• WORK REQUEST:
Go through the entries below. Copy out every line that contains "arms".

_____

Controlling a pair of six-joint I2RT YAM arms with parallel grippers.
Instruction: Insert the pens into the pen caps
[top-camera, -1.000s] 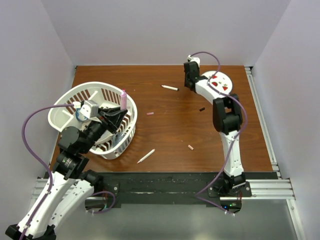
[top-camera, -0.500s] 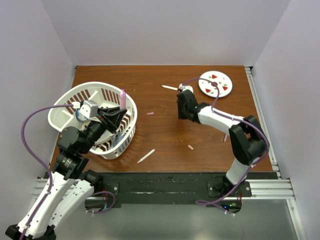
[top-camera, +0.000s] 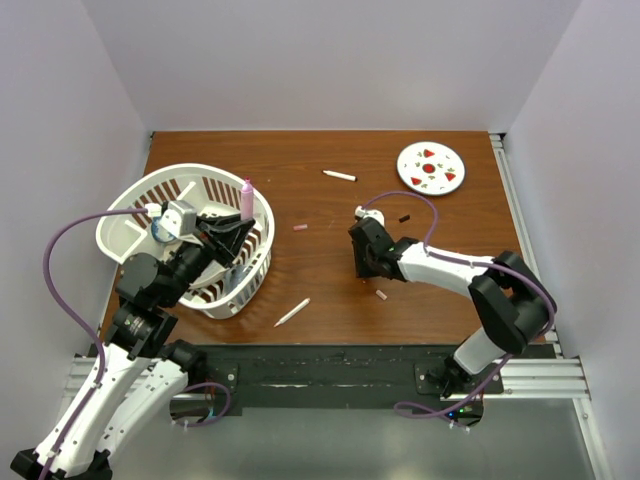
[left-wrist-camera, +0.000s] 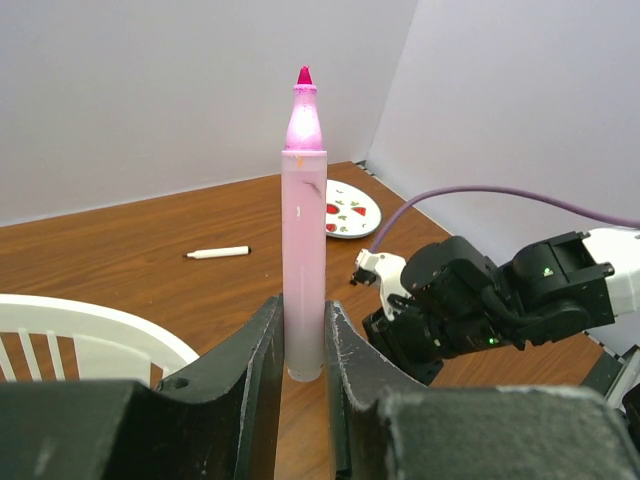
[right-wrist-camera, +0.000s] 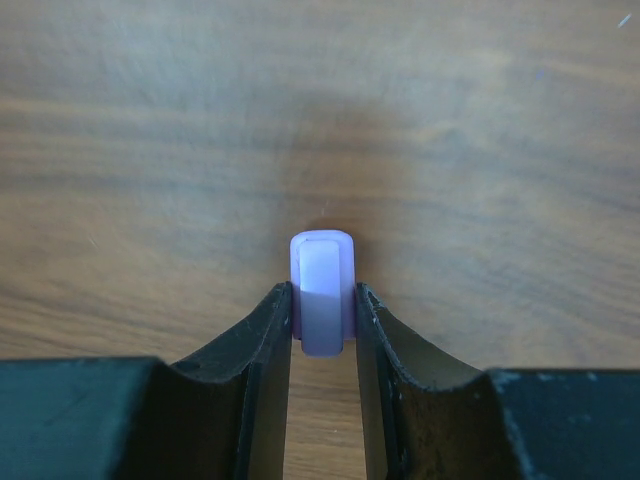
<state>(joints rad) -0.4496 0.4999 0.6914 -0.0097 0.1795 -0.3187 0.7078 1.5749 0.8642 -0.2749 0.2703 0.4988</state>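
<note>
Spanning the top view, a brown wooden table (top-camera: 330, 190) carries every item. Clock directions are read from its centre, with twelve toward the far wall.

- **Basket:** a white slatted basket (top-camera: 150, 195) occupies the 9 o'clock side.
- **Left gripper:** the left gripper (left-wrist-camera: 303, 345) hangs over the basket's right rim. Its two dark fingers are clamped on the lower end of a pink pen (left-wrist-camera: 303, 240), which stands upright with its magenta tip uppermost.
- **Right gripper:** the right gripper (right-wrist-camera: 323, 305) sits low over the wood, just toward 4 o'clock of centre. Its fingers press against both sides of a lilac cap (right-wrist-camera: 322, 290). Whether the cap touches the table cannot be told.
- **Plate:** a round white plate (top-camera: 431, 167) with red spots lies at 2 o'clock, well apart from both grippers.
- **Loose pens:** one white pen (top-camera: 340, 175) lies flat at 12 o'clock. A second white pen (top-camera: 292, 312) lies flat at 7 o'clock, near the basket.
- **Loose caps:** a pink cap (top-camera: 299, 228) lies at 9 o'clock, between the basket and the right gripper. A black cap (top-camera: 404, 217) lies at 3 o'clock. A peach cap (top-camera: 381, 295) lies at 5 o'clock, just beside the right gripper.
</note>
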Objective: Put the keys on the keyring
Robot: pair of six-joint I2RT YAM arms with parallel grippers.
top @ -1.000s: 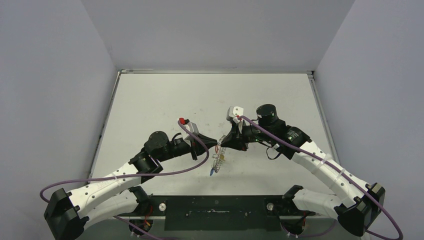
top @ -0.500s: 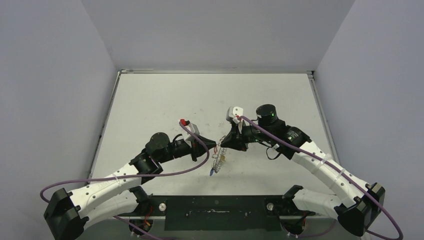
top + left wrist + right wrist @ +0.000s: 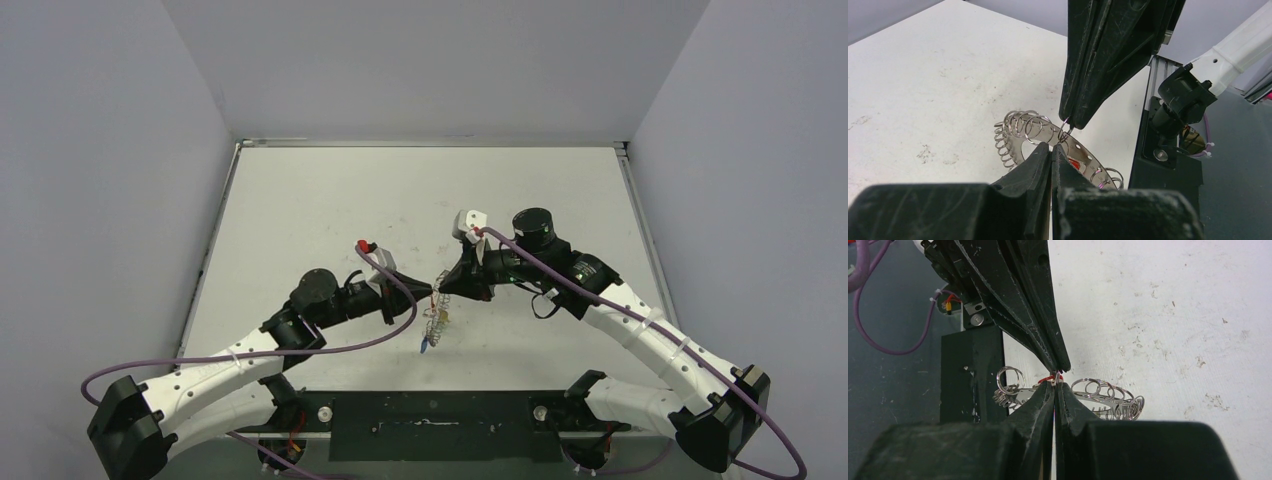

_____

• PROBLEM SOLUTION:
Controlling a pair of six-joint I2RT YAM arms with parallel grippers.
Robot: pair of six-joint I2RT YAM arms with parallel grippers.

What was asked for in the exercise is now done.